# Data

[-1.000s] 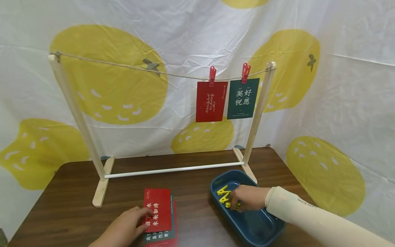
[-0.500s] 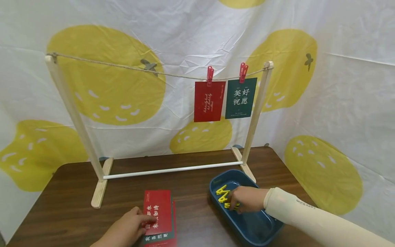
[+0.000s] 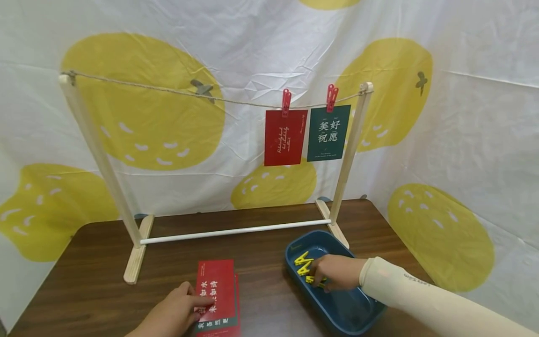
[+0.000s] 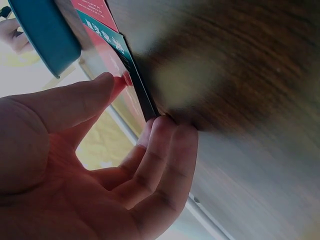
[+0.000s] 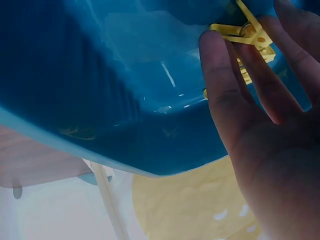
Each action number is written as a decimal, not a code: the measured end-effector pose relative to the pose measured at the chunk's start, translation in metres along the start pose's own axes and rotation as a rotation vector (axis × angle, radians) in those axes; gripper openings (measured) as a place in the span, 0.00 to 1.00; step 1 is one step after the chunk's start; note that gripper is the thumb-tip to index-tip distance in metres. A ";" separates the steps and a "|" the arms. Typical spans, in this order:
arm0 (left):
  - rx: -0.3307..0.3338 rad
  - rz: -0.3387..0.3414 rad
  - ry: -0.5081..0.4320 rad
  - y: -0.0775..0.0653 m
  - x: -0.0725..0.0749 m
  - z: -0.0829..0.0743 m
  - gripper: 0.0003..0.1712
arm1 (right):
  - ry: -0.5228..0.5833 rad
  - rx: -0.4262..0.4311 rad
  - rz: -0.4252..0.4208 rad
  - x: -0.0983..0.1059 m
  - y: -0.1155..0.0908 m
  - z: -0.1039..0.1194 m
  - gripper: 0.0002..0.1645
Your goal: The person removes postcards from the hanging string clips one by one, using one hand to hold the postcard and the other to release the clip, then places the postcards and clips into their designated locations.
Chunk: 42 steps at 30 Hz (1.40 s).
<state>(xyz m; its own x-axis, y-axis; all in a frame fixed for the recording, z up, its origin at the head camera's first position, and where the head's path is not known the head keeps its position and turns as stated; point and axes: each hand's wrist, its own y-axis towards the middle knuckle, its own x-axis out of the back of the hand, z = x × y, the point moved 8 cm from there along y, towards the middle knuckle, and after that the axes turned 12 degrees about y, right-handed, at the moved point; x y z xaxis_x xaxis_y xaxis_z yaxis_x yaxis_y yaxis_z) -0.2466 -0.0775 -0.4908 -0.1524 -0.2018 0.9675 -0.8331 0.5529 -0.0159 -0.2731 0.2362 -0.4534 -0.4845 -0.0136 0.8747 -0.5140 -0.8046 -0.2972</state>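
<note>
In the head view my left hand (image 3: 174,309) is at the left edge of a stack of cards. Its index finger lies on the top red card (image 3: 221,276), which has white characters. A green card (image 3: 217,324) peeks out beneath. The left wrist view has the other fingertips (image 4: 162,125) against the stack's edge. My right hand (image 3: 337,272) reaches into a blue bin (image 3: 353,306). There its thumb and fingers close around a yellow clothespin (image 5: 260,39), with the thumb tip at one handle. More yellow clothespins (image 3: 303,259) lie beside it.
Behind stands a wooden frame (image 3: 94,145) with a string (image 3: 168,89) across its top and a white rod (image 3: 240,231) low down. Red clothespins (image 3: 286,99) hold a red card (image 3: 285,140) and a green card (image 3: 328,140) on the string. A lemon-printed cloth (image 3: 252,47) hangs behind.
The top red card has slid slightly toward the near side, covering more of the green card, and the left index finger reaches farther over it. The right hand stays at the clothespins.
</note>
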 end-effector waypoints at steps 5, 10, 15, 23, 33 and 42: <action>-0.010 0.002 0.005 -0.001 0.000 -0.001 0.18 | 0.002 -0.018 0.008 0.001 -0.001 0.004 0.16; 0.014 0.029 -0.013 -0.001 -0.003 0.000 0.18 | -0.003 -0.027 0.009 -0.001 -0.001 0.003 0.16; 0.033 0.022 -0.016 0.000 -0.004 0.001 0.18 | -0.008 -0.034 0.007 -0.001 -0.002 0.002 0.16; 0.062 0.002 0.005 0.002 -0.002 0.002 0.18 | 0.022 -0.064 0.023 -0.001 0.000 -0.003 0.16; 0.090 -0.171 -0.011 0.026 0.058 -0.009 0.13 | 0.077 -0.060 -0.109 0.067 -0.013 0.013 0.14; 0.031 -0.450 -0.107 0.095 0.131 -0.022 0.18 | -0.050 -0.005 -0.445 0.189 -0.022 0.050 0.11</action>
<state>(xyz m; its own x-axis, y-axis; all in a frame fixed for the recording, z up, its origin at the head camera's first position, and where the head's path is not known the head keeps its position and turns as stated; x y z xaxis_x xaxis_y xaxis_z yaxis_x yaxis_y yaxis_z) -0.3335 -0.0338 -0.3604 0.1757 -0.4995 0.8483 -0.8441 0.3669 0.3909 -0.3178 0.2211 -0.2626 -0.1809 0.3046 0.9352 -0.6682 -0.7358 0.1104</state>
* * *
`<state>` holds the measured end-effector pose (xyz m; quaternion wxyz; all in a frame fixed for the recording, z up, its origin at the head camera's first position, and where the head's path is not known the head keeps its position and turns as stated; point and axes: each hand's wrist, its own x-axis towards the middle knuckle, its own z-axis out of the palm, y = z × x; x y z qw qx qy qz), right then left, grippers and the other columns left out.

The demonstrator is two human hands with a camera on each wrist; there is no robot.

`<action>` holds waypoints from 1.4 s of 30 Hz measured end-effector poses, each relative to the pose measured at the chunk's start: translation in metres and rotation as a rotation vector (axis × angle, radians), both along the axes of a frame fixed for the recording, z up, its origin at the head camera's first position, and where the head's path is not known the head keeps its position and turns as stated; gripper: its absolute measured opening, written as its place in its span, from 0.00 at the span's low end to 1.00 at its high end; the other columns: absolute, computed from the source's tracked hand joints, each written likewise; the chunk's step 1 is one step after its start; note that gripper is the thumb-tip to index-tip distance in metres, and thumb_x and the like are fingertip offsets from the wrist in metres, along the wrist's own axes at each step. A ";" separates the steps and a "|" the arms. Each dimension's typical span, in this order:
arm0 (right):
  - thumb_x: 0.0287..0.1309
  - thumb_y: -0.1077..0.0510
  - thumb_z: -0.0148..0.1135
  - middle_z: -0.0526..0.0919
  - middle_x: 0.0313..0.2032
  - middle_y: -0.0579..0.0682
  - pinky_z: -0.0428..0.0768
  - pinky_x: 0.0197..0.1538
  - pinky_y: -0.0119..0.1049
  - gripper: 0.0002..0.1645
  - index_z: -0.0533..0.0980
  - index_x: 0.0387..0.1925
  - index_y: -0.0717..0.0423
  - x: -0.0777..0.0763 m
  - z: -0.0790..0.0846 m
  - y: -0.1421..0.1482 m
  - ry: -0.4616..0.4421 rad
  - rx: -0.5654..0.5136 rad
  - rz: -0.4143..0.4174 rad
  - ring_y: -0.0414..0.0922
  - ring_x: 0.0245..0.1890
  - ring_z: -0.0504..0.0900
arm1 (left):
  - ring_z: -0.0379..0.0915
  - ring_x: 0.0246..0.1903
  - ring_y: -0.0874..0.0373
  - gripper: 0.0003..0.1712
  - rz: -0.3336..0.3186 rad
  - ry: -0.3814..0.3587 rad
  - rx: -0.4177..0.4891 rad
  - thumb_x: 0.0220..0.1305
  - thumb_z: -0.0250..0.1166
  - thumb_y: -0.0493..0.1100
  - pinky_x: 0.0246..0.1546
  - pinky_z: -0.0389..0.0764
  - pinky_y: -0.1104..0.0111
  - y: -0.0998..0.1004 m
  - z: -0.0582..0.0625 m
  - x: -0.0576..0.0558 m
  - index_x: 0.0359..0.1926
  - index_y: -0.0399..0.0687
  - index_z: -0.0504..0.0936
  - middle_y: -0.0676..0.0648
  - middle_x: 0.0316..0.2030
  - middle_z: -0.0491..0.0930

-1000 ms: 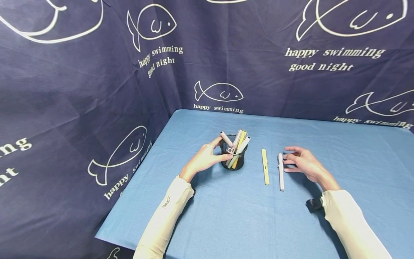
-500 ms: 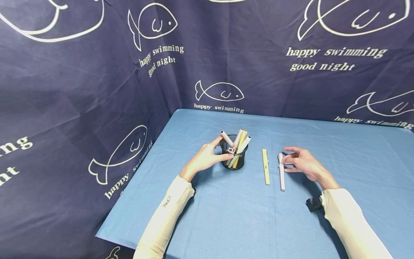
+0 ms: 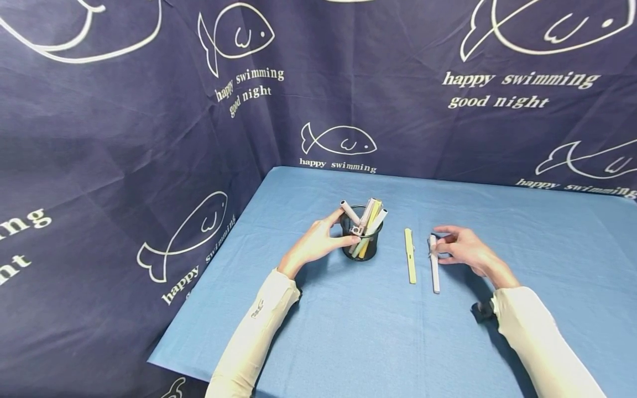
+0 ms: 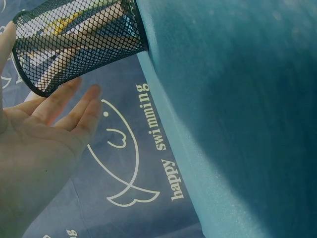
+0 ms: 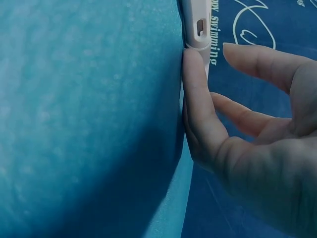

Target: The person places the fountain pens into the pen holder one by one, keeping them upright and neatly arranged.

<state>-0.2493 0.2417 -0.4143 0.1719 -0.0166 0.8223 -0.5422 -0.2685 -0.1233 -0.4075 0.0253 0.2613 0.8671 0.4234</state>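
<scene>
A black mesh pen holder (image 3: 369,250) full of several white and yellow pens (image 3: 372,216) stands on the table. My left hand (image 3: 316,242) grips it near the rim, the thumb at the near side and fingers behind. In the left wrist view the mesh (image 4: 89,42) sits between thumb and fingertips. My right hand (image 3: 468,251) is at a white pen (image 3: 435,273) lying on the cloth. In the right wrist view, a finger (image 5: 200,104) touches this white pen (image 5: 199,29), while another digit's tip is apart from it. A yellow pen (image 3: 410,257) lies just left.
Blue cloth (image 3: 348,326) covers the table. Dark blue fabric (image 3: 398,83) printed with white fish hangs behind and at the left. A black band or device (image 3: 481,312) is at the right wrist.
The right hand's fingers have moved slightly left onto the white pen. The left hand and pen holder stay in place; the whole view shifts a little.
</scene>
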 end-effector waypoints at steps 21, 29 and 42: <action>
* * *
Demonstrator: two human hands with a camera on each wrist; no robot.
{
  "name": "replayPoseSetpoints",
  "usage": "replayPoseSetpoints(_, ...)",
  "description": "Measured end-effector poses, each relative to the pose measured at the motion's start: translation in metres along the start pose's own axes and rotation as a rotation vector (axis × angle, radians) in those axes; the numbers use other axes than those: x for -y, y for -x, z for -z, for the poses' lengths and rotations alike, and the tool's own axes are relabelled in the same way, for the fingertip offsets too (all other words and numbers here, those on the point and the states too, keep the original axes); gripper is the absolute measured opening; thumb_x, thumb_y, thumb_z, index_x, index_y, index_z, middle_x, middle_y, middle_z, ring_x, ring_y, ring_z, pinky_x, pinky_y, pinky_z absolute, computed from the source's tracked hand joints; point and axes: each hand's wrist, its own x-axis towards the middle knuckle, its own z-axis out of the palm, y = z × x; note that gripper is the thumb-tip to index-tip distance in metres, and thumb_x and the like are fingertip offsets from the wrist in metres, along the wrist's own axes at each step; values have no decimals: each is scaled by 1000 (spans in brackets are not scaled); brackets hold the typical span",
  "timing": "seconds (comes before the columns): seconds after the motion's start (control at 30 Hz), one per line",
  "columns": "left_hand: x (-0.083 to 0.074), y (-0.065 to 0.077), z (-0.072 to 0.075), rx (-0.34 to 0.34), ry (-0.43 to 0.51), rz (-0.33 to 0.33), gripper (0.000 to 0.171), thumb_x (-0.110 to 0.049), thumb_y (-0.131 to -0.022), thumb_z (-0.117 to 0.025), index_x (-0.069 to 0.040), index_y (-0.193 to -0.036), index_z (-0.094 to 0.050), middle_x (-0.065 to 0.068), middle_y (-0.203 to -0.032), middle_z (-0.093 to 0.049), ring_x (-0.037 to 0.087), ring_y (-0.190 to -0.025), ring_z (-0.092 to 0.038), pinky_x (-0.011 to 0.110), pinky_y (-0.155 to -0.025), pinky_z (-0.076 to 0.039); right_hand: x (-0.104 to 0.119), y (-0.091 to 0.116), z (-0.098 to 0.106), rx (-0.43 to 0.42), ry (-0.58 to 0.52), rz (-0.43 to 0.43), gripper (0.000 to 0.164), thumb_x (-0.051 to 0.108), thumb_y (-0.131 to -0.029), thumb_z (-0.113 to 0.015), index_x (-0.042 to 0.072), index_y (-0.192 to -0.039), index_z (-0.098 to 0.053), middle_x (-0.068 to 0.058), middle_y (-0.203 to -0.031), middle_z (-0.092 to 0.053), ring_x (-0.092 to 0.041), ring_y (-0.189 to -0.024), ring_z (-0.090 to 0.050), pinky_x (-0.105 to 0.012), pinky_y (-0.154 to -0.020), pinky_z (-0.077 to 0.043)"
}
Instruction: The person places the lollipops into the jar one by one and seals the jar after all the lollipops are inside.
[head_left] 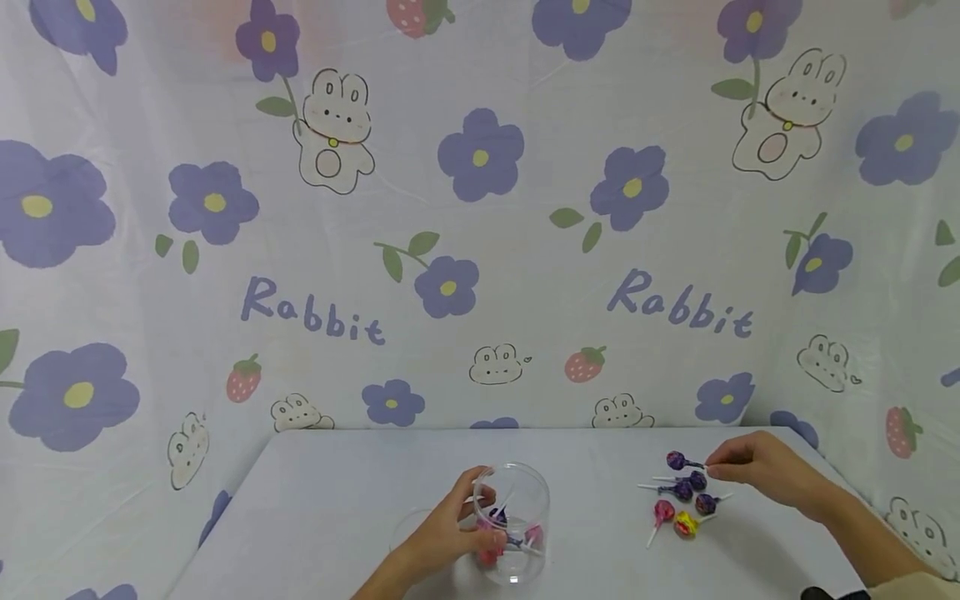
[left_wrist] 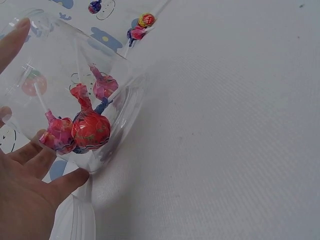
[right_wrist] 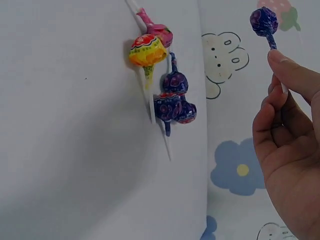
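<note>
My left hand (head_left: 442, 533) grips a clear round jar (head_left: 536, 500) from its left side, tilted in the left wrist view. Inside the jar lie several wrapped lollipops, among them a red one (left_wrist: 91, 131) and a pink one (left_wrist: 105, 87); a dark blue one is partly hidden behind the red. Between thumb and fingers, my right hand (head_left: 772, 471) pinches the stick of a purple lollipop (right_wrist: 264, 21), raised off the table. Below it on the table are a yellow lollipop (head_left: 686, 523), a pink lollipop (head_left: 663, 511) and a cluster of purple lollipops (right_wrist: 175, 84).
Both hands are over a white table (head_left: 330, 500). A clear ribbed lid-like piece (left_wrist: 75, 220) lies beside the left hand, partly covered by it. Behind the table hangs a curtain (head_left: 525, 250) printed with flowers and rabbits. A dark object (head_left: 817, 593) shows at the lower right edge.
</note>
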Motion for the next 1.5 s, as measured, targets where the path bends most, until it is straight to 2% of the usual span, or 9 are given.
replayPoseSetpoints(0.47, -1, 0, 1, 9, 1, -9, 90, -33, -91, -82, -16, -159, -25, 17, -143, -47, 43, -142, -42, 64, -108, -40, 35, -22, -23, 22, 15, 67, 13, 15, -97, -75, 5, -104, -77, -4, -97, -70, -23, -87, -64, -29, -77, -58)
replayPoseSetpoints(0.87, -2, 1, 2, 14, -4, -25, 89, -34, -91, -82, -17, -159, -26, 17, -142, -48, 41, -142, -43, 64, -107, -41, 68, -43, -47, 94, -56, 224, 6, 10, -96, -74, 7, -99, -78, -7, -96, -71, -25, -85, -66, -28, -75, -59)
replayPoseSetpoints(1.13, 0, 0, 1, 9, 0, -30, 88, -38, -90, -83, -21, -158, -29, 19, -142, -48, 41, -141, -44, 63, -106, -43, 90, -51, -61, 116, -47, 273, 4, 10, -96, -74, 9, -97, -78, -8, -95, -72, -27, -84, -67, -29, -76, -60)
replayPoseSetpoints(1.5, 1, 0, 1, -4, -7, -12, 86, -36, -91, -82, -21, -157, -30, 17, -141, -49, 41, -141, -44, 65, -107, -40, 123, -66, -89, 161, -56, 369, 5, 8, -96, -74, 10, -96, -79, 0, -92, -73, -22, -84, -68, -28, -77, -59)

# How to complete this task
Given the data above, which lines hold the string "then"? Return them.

# Response for this exercise
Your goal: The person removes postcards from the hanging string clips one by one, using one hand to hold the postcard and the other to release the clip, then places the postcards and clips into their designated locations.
`<state>` holds the measured end-effector pose (xyz m; quaternion wxyz; all in a frame fixed for the recording, z up, its origin at the head camera's first position, and where the head's path is not known the head keeps its position and turns as stated; point and axes: each hand's wrist, its own x-axis towards the middle knuckle, its own z-axis out of the palm, y = z × x; x y z qw qx qy qz), right then left, grippers and the other columns left out.

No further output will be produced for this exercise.